Third, they should watch member-roll governance. Eligibility challenges, designated representatives and good-standing rules can decide an election before voting begins. Independent assurance should cover both inclusion and exclusion. Litigation over one member should not leave the rest of the electorate undefined.

Fourth, they should watch the expiry of temporary authority. Receivers, convenors and restoration panels accumulate knowledge and practical control. Deadlines, court returns and handover records are therefore substantive safeguards. "Until stability returns" is not a term.

Finally, they should watch whether constitutional reform is tested against hostile facts. The drafters should simulate simultaneous resignations, injunctions against several directors, an expired chief executive, a contested member roll, no ordinary quorum and an urgent security expense. If the proposed text cannot identify who may lawfully do what on each day, it has not solved the 2022 problem.

Quorum should prevent capture, not cause it

The principle behind quorum remains sound. Five directors are less vulnerable than three to faction, conflict and error. Regional representation deserves more than whatever few officeholders happen to remain. Important decisions should not be taken in a nearly empty room.

But a safeguard must include recovery from the condition it defines as invalid. Fire doors need a way to reopen; cryptographic systems need key recovery; corporate constitutions need a lawful route from too few directors to enough directors. Without it, the protective threshold becomes a veto available to accident, coordinated resignation, term disputes or interlocutory orders.

AFRINIC's experience suggests a strict compromise. Do not dilute the ordinary quorum. Do not deem expired directors to continue. Do not let executives inherit board powers. Do not invite outside technical bodies to take corporate control. Instead, create a deliberately narrow continuity office whose only meaningful achievement is an independently administered member election and whose authority expires when that election restores quorum.

That design treats members as the source of ordinary legitimacy, Mauritius law as the enforceable legal frame and registry continuity as a public consequence requiring evidence. It does not guarantee peace. It does ensure that bylaws cannot turn absence into indefinite government by whoever still holds the keys.

Sources and analytical limits

The central contemporary record is the Supreme Court of Mauritius judgment in Benjamin Adzenyamebeye Eshun v African Network Information Centre (AfriNIC) Ltd, 2023 SCJ 63. It records the application, the injunction chronology placed before the court, the asserted number of remaining directors, the claimed budget effects, the section 136 argument and the reasons the application was dismissed.

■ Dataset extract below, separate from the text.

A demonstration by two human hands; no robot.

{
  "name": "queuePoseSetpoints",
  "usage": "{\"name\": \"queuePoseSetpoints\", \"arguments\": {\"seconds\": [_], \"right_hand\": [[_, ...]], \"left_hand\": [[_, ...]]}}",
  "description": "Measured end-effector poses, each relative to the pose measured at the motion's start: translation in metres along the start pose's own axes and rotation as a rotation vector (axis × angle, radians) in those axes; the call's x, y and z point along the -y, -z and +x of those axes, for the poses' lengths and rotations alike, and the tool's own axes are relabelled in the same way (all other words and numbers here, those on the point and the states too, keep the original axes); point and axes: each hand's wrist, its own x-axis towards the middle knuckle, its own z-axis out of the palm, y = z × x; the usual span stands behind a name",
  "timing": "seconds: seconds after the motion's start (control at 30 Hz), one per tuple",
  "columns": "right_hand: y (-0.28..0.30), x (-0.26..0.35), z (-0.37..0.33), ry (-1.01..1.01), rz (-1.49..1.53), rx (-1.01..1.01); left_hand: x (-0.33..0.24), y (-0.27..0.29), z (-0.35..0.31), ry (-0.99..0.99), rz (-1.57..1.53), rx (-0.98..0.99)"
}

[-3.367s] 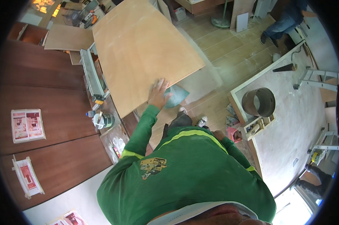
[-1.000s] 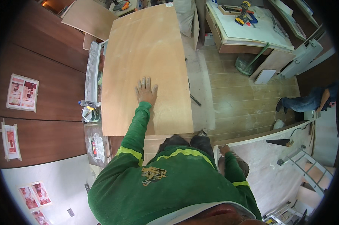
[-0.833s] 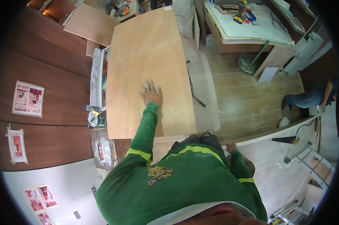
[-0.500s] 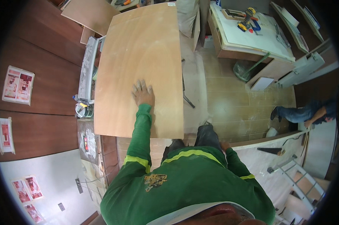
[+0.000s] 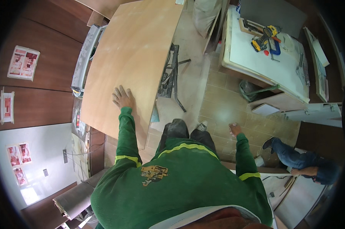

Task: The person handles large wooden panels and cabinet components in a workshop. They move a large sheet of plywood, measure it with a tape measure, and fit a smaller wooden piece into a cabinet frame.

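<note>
A large pale-brown wooden panel (image 5: 123, 49) lies flat in front of me, turned at a slant. My left hand (image 5: 123, 98) rests palm down on its nearer part, fingers spread and holding nothing. My right hand (image 5: 234, 129) hangs over the tiled floor at my right side, away from the panel. Its small, dusty-looking fingers seem curled in, and I cannot make out whether anything is in them. From under the panel's right edge a dark metal folding stand (image 5: 170, 72) sticks out.
At the right, a white-topped workbench (image 5: 252, 63) holds a yellow-black cordless drill (image 5: 265, 38) and a blue clamp (image 5: 274, 47). A co-worker (image 5: 300, 158) in jeans is low down at far right. Left of the panel stands a grey metal ladder-like frame (image 5: 84, 57).
My view has turned right, and the panel appears slanted, baring the stand beneath it. My right hand has come forward from my hip. My left hand stays flat on the panel.
</note>
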Motion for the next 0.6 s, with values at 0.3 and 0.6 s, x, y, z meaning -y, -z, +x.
{"name": "queuePoseSetpoints", "arguments": {"seconds": [0.3, 0.6], "right_hand": [[-0.004, 0.168, 0.042, 0.096, -0.109, 0.47], [-0.042, 0.414, 0.124, 0.614, -0.368, 0.667]], "left_hand": [[-0.071, -0.012, 0.042, 0.324, 0.004, 0.02], [-0.126, -0.01, 0.13, 0.27, 0.005, -0.021]]}}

The decision does not finally determine the merits of the outstanding injunctions, the status of disputed members or every route potentially available under the constitution.

AFRINIC's 2020 constitution supplies the board composition, terms, casual-vacancy power, board powers, meeting rules and five-person quorum discussed above. Its minutes for meetings continuing on 2 March 2022 evidence the board's debate and resolutions concerning tenure, election sequence and the anticipated quorum risk. Minutes are evidence of what the board recorded, not independent proof that every legal assertion made during discussion was correct.

The Governance Committee's communication of 28 April 2022 records its analysis and recommendations on casual vacancies, election sequencing and quorum instability. It is an institutional recommendation, not a judicial interpretation. The Mauritius Companies Act 2001 provides the statutory text, including section 136; its application in AFRINIC's circumstances is taken from the published judgment rather than inferred from the statute alone.

Public records do not establish the full confidential evidence behind each injunction, the complete state of delegations and finances, or why Article 19.6's adjourned-meeting threshold was not treated as a sufficient route. Proposals in this article are institutional design, not findings about the lawfulness or motives of any litigant, director, employee, nominee or member.